-------- GIVEN ENTRIES
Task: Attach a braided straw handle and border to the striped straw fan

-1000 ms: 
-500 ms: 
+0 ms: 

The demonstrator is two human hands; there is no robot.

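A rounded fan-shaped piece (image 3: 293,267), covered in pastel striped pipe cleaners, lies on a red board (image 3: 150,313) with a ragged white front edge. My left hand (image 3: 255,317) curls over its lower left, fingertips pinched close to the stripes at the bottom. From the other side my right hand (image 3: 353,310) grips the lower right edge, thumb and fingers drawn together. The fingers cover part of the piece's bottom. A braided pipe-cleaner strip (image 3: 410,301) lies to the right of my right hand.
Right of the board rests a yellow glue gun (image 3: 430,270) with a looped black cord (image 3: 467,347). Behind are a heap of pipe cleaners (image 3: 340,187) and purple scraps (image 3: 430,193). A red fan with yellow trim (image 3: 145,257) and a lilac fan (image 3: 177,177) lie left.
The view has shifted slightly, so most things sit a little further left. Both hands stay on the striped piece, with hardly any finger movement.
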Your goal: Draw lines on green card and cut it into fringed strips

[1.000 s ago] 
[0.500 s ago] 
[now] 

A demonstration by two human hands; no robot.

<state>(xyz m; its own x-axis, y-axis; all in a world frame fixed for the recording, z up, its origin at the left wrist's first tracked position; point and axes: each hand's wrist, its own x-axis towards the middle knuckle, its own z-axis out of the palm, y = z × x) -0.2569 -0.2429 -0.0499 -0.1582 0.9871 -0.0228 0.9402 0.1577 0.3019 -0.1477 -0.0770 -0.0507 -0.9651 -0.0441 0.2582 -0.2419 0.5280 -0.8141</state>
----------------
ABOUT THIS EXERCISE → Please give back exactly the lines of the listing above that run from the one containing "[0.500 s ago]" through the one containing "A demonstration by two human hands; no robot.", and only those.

RESPONSE TO THE EXERCISE →
[0.500 s ago] 
[now] 

A demonstration by two human hands; no robot.

Work on the answer has been completed.